Letter from Ambassador Luis CdeBaca
Dear Reader:
As we celebrate the timeless words of our Constitution’s 13th Amendment – that “[n]either slavery nor involuntary servitude … shall exist” – we recognize that such absolute guarantees need to be constantly enforced lest they only be words on a page. So too in the international arena; Article 4 of the Universal Declaration of Human Rights and the United Nations’ Protocol to Prevent, Suppress, and Punish Trafficking in Persons (Palermo Protocol) do not enforce themselves. Rather, it takes governments and civil society working in partnership to identify victims and
punish the traffickers who would enslave them.
The call that went forth from Palermo in December of 2000 is being heard; 116 countries have enacted legislation to prohibit all forms of trafficking.This last year saw more victims identified, more services provided, and more traffickers convicted than any year in history. Yet enslaving someone still carries too little risk. Remediation, fines, or warnings are too small a price to pay – those who would profit by stealing freedom should lose their own. Fighting trafficking commands too few resources, too little vision, and as a result, too few outcomes.
Millions continue to toil in modern forms of slavery. Disturbing trends are coming into focus, such as the feminization of migration. For example, in the last three years, one source country in Southeast Asia has seen the demographics of its outgoing migrants switch from majority male to more than 70 percent female. Given the unscrupulous nature of labor recruiting, this trend leads to the feminization of labor trafficking, once simply thought of as the male counterpoint to sex trafficking. But like their brothers, husbands, and sons, women are trapped in fields, factories, mines, and restaurants, often suffering the dual demons of forced labor and sexual assault. As we more fully understand the plight of women who are victims of labor trafficking, we continue to see the devastating effects of sex trafficking, where services for survivors are as rare as programs that address the demand for their victimization. And if they are found, women are repatriated as a matter of first instance, or are locked in “shelters” that look more like prisons than the safe haven that a survivor needs.

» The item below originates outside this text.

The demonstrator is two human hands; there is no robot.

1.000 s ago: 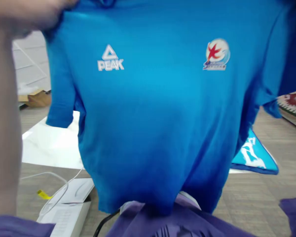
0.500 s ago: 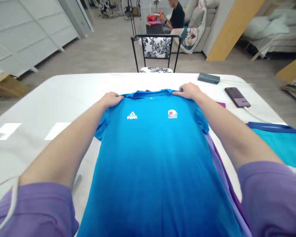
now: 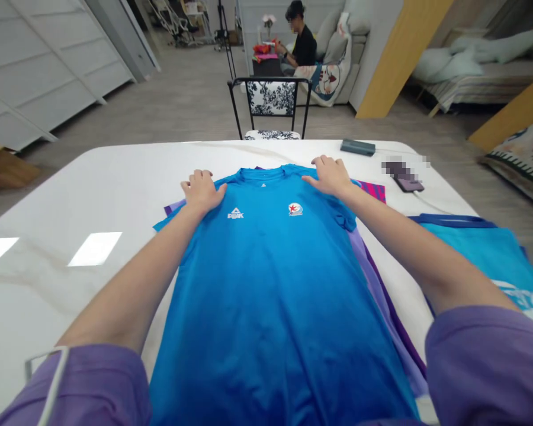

Despite these sobering trends, this 10th anniversary is not a time to despair at the scope of this problem; it is a time to honor progress and re-dedicate ourselves to the fight. We can celebrate triumphs that are no less great because they did not solve the whole problem; we must recognize needs that are no less pressing because others were met. In that spirit, let this be the year that we imagine a world without slavery. Let this be the year that we come together in partnership to deliver on that vision.